Counting the line with "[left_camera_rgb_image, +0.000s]" as the last one, copy out the lines of the data exactly from the first onward.
▬▬▬▬▬▬
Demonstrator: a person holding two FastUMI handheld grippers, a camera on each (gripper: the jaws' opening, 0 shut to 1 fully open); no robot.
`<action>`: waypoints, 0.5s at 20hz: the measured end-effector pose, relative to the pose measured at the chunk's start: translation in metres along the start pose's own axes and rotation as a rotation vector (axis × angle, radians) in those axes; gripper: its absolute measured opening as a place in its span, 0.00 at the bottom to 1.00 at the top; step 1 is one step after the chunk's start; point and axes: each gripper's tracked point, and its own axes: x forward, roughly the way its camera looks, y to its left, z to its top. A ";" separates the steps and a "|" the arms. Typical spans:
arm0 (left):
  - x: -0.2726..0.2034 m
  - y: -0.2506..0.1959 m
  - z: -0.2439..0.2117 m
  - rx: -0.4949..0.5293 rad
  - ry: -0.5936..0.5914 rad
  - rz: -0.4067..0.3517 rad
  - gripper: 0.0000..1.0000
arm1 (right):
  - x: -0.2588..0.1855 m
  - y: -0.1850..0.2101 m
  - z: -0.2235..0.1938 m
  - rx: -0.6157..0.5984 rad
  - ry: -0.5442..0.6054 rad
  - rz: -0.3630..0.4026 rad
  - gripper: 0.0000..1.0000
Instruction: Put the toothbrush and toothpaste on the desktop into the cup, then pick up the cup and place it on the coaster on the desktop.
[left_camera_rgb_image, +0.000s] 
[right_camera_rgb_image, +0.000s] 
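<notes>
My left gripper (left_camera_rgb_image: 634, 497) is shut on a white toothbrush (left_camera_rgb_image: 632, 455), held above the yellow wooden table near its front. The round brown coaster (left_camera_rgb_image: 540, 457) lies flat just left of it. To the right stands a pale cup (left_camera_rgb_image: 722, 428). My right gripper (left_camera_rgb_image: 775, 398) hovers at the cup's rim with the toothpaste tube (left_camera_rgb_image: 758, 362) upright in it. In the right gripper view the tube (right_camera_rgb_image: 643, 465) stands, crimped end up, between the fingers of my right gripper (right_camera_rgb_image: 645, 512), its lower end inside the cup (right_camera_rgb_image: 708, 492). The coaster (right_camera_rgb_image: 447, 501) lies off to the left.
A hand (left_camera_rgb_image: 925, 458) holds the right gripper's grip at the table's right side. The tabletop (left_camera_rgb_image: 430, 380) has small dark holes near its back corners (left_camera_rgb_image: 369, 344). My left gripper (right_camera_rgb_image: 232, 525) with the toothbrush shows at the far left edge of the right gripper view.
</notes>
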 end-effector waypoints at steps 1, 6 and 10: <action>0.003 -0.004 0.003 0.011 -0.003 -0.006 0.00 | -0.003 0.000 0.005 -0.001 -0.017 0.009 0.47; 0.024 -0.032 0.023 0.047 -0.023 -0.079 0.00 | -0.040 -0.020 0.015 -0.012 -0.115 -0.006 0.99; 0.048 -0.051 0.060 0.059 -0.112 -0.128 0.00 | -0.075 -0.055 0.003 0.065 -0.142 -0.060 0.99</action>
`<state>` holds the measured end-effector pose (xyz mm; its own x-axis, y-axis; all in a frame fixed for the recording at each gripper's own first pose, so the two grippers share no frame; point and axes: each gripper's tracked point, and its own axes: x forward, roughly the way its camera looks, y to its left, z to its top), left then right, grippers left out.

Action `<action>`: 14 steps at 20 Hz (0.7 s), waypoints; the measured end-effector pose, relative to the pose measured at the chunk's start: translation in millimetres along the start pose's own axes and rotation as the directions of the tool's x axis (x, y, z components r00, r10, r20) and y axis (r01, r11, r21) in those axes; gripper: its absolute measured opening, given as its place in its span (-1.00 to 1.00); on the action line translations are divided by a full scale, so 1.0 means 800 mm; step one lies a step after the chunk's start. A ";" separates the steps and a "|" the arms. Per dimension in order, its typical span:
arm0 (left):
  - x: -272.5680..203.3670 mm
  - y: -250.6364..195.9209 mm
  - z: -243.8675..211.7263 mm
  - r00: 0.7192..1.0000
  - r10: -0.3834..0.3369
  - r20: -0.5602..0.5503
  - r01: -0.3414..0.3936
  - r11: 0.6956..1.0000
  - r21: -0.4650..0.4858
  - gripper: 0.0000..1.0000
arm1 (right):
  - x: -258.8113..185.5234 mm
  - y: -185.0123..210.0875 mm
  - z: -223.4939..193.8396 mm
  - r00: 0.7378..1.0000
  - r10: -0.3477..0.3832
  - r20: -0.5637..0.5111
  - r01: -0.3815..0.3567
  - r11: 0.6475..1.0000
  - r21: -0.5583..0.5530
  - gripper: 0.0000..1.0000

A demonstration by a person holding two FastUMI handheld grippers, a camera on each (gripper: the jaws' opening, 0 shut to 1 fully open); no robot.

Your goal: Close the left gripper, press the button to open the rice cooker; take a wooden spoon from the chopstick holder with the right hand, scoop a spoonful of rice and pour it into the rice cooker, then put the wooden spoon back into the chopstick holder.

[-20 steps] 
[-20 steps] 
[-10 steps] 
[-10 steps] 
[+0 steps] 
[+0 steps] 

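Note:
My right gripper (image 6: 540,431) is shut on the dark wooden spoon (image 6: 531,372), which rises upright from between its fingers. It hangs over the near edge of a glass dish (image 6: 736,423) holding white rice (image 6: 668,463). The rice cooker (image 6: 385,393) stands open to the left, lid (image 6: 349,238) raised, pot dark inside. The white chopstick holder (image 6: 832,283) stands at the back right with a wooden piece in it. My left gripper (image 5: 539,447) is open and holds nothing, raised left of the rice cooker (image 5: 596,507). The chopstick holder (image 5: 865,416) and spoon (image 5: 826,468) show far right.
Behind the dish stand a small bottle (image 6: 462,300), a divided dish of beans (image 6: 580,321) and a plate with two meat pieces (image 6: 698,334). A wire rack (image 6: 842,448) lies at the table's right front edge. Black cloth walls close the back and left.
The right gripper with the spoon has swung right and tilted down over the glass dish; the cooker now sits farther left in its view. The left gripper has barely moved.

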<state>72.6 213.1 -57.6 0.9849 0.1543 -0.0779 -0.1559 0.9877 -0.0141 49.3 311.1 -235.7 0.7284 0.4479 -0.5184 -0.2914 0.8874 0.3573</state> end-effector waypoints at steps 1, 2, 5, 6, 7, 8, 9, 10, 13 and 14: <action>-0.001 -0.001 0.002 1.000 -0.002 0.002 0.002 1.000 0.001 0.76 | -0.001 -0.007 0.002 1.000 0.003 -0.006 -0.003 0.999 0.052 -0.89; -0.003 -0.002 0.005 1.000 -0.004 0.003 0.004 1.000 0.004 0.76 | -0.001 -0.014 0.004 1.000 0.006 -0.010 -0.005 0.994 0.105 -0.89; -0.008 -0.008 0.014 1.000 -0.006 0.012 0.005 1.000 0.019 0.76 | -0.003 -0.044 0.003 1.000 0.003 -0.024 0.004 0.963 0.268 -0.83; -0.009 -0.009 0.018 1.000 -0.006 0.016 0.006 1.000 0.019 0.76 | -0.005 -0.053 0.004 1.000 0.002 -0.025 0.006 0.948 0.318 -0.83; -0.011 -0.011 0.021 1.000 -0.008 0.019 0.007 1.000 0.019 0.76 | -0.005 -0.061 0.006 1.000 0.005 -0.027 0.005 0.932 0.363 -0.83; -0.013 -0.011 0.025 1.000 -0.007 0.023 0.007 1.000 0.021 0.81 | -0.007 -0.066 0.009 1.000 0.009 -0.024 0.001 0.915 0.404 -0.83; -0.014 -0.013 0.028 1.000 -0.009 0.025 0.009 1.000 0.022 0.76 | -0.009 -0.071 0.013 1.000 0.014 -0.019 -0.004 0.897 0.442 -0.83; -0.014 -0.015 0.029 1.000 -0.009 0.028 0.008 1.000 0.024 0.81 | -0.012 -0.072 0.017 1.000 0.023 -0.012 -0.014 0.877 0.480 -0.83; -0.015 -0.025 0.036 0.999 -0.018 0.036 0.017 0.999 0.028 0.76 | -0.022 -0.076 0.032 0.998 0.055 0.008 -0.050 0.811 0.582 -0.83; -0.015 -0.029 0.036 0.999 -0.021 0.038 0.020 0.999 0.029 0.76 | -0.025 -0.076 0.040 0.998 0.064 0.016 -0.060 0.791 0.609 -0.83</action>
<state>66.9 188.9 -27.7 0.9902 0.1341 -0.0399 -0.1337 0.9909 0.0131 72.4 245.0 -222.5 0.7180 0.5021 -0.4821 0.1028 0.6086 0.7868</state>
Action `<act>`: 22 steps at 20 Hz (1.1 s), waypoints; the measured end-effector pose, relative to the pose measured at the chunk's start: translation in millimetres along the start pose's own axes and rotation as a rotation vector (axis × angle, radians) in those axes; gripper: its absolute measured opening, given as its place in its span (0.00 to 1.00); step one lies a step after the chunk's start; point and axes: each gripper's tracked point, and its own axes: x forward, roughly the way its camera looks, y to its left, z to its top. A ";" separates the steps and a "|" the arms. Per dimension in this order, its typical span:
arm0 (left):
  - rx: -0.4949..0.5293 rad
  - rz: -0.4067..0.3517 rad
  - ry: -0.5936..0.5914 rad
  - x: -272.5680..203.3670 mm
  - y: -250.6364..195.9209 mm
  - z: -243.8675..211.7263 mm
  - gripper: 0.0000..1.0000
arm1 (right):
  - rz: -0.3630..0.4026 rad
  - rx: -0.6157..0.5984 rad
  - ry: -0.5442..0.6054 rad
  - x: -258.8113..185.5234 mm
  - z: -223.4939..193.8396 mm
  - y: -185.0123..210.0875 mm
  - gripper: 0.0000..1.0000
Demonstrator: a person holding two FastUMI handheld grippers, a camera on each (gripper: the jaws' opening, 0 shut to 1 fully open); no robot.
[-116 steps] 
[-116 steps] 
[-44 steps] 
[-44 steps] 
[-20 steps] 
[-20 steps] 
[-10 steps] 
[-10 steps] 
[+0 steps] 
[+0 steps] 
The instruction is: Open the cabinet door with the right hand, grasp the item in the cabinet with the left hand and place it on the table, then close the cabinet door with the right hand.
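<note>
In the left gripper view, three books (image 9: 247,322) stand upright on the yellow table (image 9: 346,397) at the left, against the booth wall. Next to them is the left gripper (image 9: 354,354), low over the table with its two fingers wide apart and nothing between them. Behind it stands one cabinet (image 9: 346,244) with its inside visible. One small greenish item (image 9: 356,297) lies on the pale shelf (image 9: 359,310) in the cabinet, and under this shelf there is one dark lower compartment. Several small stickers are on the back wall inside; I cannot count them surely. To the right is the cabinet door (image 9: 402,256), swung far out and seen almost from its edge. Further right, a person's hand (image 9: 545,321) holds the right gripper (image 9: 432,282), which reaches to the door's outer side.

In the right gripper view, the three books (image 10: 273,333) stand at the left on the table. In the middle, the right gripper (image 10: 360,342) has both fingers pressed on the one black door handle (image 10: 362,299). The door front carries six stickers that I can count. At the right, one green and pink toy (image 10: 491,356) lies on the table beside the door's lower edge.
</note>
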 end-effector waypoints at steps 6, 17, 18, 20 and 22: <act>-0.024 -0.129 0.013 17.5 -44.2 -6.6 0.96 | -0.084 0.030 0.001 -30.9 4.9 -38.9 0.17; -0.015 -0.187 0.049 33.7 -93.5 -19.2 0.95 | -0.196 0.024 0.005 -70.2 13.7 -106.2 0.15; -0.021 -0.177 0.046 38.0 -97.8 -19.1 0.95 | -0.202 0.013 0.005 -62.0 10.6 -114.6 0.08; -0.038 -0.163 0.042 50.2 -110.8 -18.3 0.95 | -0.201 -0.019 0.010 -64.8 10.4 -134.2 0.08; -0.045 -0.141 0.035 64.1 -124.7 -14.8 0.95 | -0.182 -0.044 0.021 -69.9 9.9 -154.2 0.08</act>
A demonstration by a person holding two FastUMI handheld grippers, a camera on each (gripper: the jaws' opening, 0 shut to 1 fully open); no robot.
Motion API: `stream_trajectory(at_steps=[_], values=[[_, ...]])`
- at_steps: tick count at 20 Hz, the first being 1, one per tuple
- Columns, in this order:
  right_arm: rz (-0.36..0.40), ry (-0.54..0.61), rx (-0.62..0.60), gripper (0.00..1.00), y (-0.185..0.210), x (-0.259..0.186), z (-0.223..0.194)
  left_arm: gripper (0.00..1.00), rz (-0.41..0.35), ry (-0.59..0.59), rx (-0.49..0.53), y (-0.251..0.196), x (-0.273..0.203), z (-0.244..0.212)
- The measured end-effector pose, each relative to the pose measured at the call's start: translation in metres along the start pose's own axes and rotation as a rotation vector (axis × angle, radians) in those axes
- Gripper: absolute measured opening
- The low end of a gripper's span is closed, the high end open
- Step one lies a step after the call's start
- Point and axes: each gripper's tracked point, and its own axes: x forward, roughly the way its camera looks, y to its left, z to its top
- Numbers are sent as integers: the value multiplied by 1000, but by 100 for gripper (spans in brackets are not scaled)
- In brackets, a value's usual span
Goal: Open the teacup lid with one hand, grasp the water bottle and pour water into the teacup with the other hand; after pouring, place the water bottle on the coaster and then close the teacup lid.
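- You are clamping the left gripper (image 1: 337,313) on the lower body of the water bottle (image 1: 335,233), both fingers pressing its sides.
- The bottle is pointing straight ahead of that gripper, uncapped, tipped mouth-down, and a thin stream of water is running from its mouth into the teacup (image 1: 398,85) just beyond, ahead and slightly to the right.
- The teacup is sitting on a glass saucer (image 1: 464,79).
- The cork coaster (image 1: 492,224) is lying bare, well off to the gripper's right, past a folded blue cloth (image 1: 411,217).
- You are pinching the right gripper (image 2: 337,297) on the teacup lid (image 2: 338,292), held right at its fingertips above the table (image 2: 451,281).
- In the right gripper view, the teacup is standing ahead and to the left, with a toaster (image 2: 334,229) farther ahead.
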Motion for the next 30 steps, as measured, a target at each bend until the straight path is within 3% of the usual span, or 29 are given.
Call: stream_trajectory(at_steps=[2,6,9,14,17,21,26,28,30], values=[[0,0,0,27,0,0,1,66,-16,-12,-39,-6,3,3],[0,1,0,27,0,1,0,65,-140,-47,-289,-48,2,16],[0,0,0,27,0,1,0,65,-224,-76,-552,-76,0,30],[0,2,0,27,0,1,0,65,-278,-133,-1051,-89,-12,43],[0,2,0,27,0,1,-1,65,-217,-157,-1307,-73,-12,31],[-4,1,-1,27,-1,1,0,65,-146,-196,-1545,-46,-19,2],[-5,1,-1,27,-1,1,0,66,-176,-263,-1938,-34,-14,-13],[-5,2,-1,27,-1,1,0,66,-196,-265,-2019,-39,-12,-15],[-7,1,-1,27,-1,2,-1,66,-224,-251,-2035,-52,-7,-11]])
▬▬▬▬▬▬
◆ Answer box ◆
Demonstrator: a person holding two FastUMI handheld grippers, a camera on each (gripper: the jaws' opening, 0 shut to 1 fully open); no robot.
`<action>`: waypoints, 0.5s at 20hz: the measured end-effector pose, relative to the pose measured at the chunk's start: translation in metres along the start pose's own axes and rotation as a rotation vector (axis × angle, radians) in those axes; gripper: its absolute measured opening as a place in its span, 0.00 at the bottom to 1.00 at the top; step 1 is one step after the chunk's start; point and axes: each gripper's tracked point, and its own axes: x forward, roughly the way its camera looks, y to its left, z to its top. A ";" separates the steps and a "|" the arms. Typical spans:
arm0 (left):
  - x: -0.2726..0.2034 m
  - y: -0.2506..0.1959 m
  - z: -0.2439..0.2117 m
  - rx: -0.4949..0.5293 rad
  - ry: -0.5936..0.5914 rad
  - rz: -0.4067..0.3517 rad
  - gripper: 0.0000..1.0000
arm1 (right):
  - x: -0.2588..0.1855 m
  - y: -0.1850..0.2101 m
  - z: -0.2235..0.1938 m
  - rx: -0.6157..0.5984 rad
  - ry: -0.5442..0.6054 rad
  - rz: -0.3630..0.4026 rad
  - gripper: 0.0000..1.0000
Instruction: Put the toothbrush and toothpaste on the desktop into the cup, then pick up the cup and place it on the coaster on the desktop.
[left_camera_rgb_image, +0.000s] 

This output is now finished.